Bleeding hearts are also known as Dicentra.

All of these perennials are really awesome because they can be shared. They're shareable plants. So if you see them at your parents' house, the best time to split them is going to be in the spring or the fall.   You can just go and take a section of the plant, but make sure that plant is big enough.  A plant that is 12 inches in diameter would probably be the best.  You just take a quarter off, remove it and make sure you plant it at the same depth. 

Another good solid plant is, of course, the Iris. Irises are really tough, they will spread. Iris are good to have in an area where they're allowed to spread. But they also have perimeters.   They basically need to be surrounded by a house, a building, concrete something that keeps them confined. These do really well facing east, in full sun.   Iris blooms vary in color from cool hues to warm yellows.  There is a shade for everyone. 

Loosen the soil of the root ball before you place your plant in its new location.

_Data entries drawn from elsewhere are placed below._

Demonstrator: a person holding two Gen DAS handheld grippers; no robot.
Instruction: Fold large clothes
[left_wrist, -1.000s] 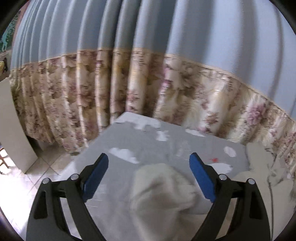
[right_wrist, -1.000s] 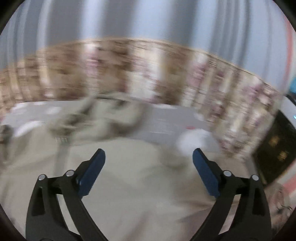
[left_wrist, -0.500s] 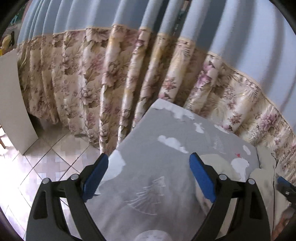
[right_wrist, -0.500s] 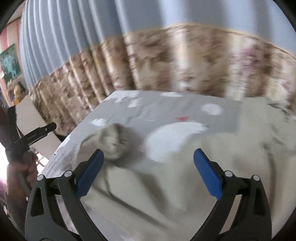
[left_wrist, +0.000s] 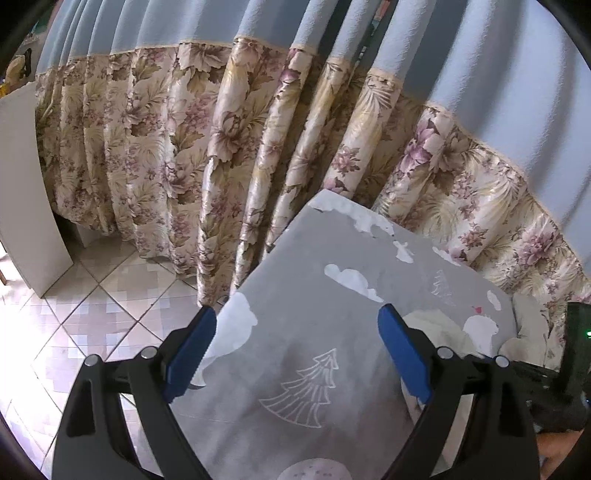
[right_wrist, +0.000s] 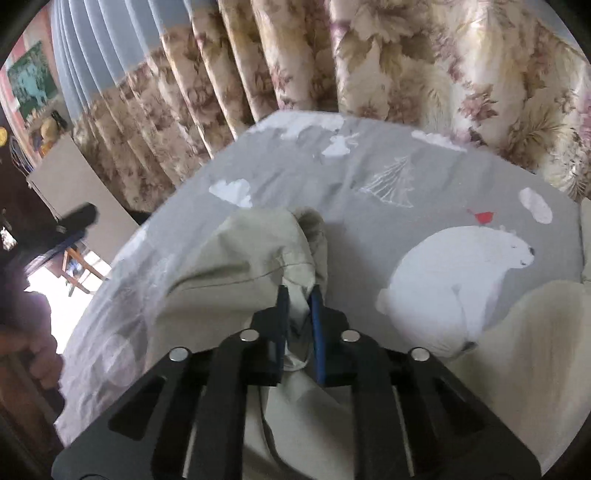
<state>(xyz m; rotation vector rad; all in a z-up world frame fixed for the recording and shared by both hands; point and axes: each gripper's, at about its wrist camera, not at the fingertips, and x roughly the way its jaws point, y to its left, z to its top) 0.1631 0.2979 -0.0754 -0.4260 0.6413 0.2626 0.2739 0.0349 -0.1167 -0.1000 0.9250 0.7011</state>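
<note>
Gripping: right gripper (right_wrist: 298, 306) jaws clamped on a bunch of the beige garment (right_wrist: 236, 258), centre frame
Left gripper (left_wrist: 293, 354): jaws apart, empty, over the sheet (left_wrist: 332, 306)
Progress: early, garment crumpled, no fold visible

Our left gripper (left_wrist: 295, 349) fills the lower part of its frame with jaws spread wide, nothing between the blue pads. Our right gripper (right_wrist: 299, 306), at lower centre of its frame, has jaws pinched nearly together. At that frame's left edge our left hand (right_wrist: 35, 350) grips its handle.
</note>
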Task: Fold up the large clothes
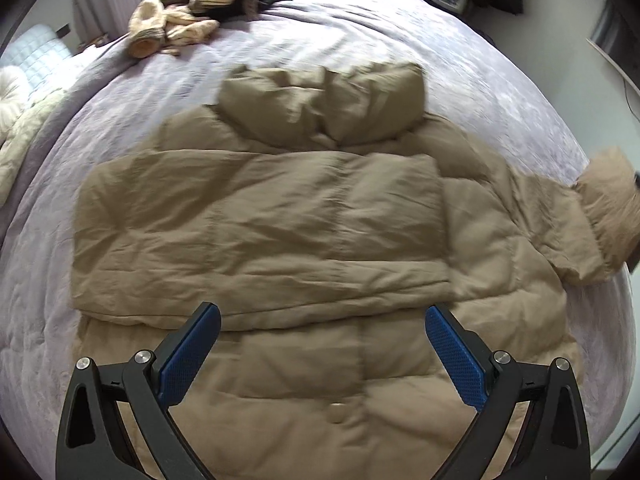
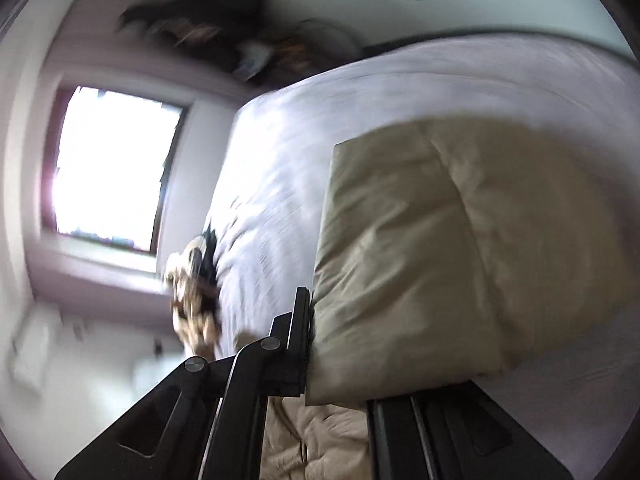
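**quiltedmess:** While the left tongs hover wide apart with nothing between the blue pads, the tan quilted puffer jacket lies flat across the middle of the lavender-covered bed, hood toward the far edge, hem toward the near edge right under that gripper. One sleeve is already folded crosswise over the chest. The other sleeve, the one with the fuzzy cuff, sticks out toward the bed's right edge.

**foldbot_fan:** And the right tongs? That view is tipped sideways and blurry.

**quiltedmess:** Looks clamped down on a thick fold of the same tan jacket, fabric bulging out past the fingers. Can't tell exactly which bit of the coat it has; my guess is the side with the loose sleeve.

**foldbot_fan:** So what does the next move hinge on?

**quiltedmess:** The jacket's long axis runs straight away from the left gripper, hem to hood, and the loose sleeve lies off to the right of that line. So the right hand is the nearer one, and it'd need to carry its fabric across toward the left edge, over the first sleeve. Left sits ready at the hem for the lengthwise fold afterwards.

**foldbot_fan:** That heap of cream and brown clothes at the far left corner?

**quiltedmess:** Well apart, not in the way.
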Tool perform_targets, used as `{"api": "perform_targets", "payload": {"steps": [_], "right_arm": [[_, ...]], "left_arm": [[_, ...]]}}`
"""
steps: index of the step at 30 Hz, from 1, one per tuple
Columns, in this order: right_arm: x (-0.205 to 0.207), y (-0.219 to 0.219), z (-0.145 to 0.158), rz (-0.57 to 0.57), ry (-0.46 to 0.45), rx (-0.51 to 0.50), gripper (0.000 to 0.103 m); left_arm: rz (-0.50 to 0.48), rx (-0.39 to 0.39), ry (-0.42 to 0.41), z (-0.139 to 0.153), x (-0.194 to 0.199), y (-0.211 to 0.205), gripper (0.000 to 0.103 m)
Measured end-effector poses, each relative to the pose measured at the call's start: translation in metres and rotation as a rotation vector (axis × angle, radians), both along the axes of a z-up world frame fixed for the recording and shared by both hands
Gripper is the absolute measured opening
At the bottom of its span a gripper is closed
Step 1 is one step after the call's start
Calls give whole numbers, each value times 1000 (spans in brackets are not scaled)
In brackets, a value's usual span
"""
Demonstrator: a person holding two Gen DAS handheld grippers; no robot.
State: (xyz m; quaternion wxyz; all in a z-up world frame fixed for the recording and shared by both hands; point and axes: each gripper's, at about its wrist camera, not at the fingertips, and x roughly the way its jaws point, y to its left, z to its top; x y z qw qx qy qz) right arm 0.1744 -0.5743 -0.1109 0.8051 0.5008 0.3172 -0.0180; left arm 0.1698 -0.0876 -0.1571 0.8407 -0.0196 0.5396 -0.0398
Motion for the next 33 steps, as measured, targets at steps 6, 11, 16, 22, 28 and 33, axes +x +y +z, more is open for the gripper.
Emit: {"api": "perform_targets", "payload": {"steps": [6,11,16,22,28,33], "right_arm": [[54,142,64,341,-105,-320,7],[62,295,49,614,-108,-606,7],[56,376,-27,761,19,-697,7],[54,381,-92,748,205,-665,10],[34,346,-69,690,205,-512,69],[28,291,-56,445,217,-351,69]], "left_arm": [[79,-2,-29,3,-4,49,102],[162,1,-36,2,-8,101,102],[220,1,-23,-5,-12,140,102],[231,-20,-15,-10,-8,156,102],[215,-57,-9,-17,3,146,102],[175,-116,-17,-16,17,139,102]]}}
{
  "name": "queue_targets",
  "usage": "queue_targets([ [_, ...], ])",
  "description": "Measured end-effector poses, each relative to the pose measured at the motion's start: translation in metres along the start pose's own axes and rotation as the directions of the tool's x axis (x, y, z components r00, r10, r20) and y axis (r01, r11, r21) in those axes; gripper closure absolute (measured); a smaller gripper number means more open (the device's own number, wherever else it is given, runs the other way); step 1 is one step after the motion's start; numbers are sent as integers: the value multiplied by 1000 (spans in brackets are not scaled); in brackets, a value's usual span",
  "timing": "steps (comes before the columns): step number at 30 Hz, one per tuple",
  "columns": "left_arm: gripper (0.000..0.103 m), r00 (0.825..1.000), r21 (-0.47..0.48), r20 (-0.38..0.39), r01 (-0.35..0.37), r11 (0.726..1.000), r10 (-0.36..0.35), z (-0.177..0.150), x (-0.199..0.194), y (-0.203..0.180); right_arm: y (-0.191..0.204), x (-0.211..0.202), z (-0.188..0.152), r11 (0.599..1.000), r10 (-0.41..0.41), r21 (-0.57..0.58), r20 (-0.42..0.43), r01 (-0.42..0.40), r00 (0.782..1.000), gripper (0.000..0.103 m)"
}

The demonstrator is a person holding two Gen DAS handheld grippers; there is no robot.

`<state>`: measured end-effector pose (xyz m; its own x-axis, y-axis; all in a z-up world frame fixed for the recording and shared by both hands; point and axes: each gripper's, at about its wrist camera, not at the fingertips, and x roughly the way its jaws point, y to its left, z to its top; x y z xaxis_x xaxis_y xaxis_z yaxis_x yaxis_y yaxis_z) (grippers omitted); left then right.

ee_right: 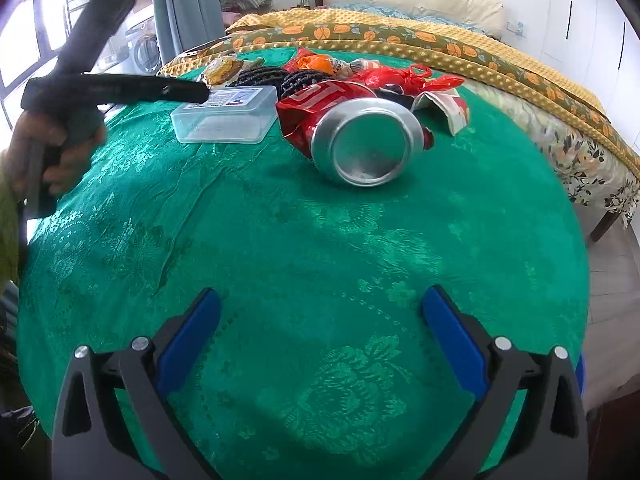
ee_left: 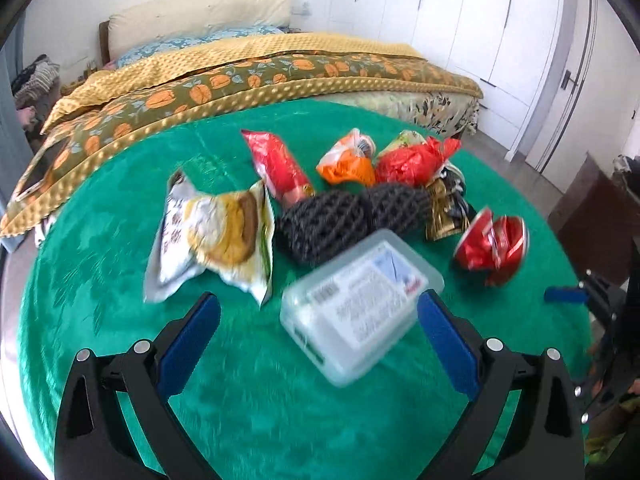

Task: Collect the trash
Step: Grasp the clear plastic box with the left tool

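Trash lies on a green tablecloth (ee_left: 248, 400). A clear plastic box (ee_left: 360, 304) with a label sits just ahead of my open left gripper (ee_left: 318, 312), between its fingertips but not held. Beyond it lie a white and yellow snack bag (ee_left: 216, 236), black foam netting (ee_left: 344, 216), a red wrapper (ee_left: 280, 164), an orange bag (ee_left: 348, 160), a red plastic bag (ee_left: 412, 160) and a crushed red can (ee_left: 492, 244). My right gripper (ee_right: 320, 308) is open and empty over the cloth (ee_right: 280, 240), well short of the crushed can (ee_right: 360, 136) and the box (ee_right: 226, 114).
A bed with a yellow and orange quilt (ee_left: 240, 80) stands right behind the table. White wardrobes (ee_left: 480, 20) line the far wall. The left gripper's body and the hand holding it (ee_right: 60, 136) show at the left of the right wrist view. A dark cabinet (ee_left: 592, 216) stands at the right.
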<state>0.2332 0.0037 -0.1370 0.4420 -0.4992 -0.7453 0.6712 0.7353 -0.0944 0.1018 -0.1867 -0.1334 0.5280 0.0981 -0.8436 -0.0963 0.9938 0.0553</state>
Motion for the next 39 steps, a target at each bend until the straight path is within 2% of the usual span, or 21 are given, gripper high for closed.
queue_targets([
  [5, 5, 997, 37, -27, 74, 997, -73, 8, 19, -7, 0, 0, 0, 1000, -5, 0, 1, 5, 1000, 5],
  [8, 5, 982, 80, -78, 176, 981, -170, 5, 22, -17, 0, 0, 1, 1000, -5, 0, 1, 5, 1000, 5],
  [12, 5, 948, 223, -196, 293, 930, -252, -12, 7, -45, -1, 0, 1, 1000, -7, 2, 1, 7, 1000, 5],
  [13, 5, 948, 245, -201, 293, 924, -248, -15, 3, -47, -1, 0, 1, 1000, -7, 2, 1, 7, 1000, 5],
  [16, 5, 975, 285, -159, 198, 938, -157, -15, 0, -56, -1, 0, 1, 1000, -8, 2, 0, 8, 1000, 5],
  [20, 5, 989, 262, -133, 103, 960, -70, -5, 21, -59, -1, -1, 1, 1000, -8, 2, 1, 8, 1000, 5],
  [25, 6, 985, 264, -168, 69, 962, -25, 3, 39, -61, -2, 0, 1, 1000, -14, 7, 2, 14, 1000, 5],
  [27, 15, 985, 278, -171, 59, 959, -11, 4, 42, -64, -2, 0, 1, 1000, -15, 8, 3, 14, 1000, 5],
  [29, 39, 982, 275, -186, 58, 960, -5, 3, 45, -64, -3, 0, 1, 1000, -14, 8, 3, 14, 1000, 5],
  [34, 41, 987, 214, -152, -15, 977, 48, -11, 29, -61, -3, 0, 1, 1000, -15, 9, 3, 15, 1000, 5],
  [39, 41, 980, 39, -124, -151, 988, 155, -43, -7, -46, -4, 0, 0, 1000, -19, 13, 6, 19, 1000, 5],
])
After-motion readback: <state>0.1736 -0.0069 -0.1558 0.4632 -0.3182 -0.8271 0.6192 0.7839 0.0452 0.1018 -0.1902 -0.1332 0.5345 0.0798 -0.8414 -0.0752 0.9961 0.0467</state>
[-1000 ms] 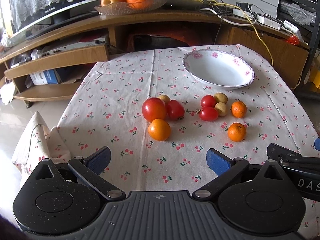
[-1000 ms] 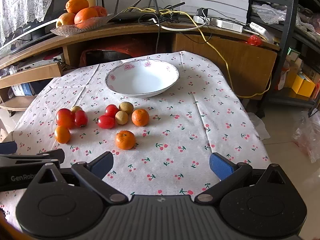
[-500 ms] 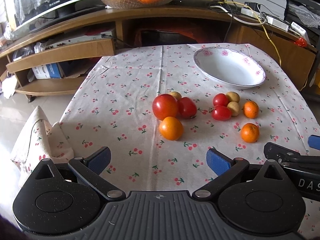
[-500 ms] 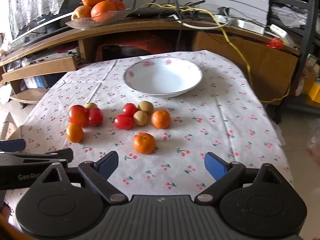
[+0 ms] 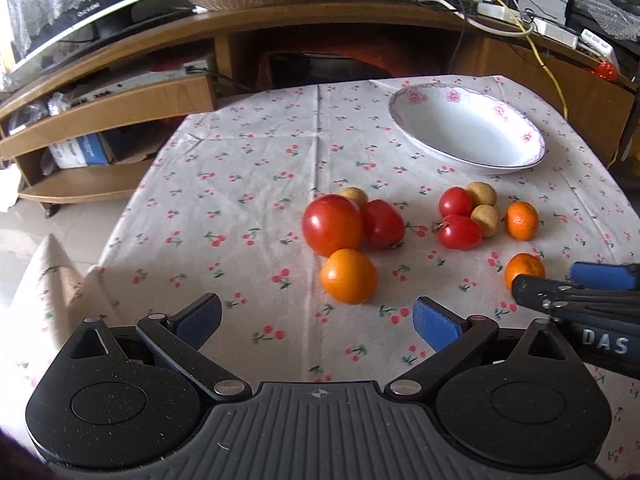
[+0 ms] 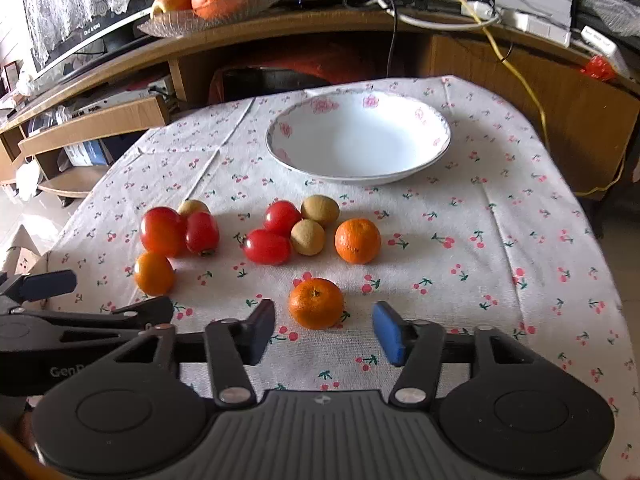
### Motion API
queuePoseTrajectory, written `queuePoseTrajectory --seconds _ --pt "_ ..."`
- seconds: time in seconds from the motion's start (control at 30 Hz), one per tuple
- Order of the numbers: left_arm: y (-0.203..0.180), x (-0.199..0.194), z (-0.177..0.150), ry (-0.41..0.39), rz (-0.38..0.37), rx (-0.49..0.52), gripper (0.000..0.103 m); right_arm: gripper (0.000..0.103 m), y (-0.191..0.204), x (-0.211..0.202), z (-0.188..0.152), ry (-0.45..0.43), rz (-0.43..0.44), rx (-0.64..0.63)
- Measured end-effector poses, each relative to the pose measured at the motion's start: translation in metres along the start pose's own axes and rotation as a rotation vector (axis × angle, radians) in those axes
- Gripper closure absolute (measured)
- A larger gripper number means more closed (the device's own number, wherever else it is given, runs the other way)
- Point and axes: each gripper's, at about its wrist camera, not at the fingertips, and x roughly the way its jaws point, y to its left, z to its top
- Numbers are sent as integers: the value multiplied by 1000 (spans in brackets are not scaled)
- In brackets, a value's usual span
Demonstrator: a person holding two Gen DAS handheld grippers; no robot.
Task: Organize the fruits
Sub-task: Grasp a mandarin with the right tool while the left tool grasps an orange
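Note:
On the cherry-print tablecloth lie red tomatoes (image 6: 162,231), small brown fruits (image 6: 307,237) and several mandarins. A white bowl (image 6: 434,151) with pink flowers stands empty behind them. My right gripper (image 6: 324,334) is open, its blue pads just short of either side of the nearest mandarin (image 6: 316,303), nothing held. My left gripper (image 5: 316,318) is open just in front of another mandarin (image 5: 349,276), beside a big tomato (image 5: 332,224). In the left wrist view the bowl (image 5: 532,136) is at the back right and the right gripper's fingers (image 5: 600,276) enter from the right.
Behind the table runs a wooden TV stand (image 6: 360,24) with a glass dish of oranges (image 6: 208,0), cables and a power strip (image 6: 520,20). The cloth's left edge (image 5: 104,248) drops toward the tiled floor. Shelving stands at the far right.
Both grippers have moved forward and down toward the fruit. The right gripper's fingers have narrowed and now sit just before the nearest mandarin; the left one has come close to its mandarin.

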Motion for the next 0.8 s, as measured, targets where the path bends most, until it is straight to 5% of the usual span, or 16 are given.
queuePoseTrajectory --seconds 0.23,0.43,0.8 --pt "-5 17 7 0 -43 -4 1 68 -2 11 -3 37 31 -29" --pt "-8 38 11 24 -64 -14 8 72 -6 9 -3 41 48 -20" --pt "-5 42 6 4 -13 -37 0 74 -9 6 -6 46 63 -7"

Another one that's been used a lot is Nepeta, cat mint. This one is very fragrant. It is a lower growing plant, about two to three feet wide. It's bulletproof, you cannot go wrong with these. These will want full sun. When you're going to place a plant,  dig a hole the size of the pot plus two to three inches around the outside of it. You also want to dig an inch or so deeper too, and make sure that soil is loose. Once you take it out of the container, you're going to place it into the ground, then tuck the soil around it. When you have roots that are exposed, you can scratch those roots apart. That way they grow into the softer soil. 

Dianthus would like full sun, well-drained soil. It does very well. It's a great one for spring blooming. 

Just remember, you may think you don't have a green thumb, but these plants will convince yourself that you can actually grow something. 

Nepta, or catmint, offers purple blooms.  In this image, Dianthus contrasts with red.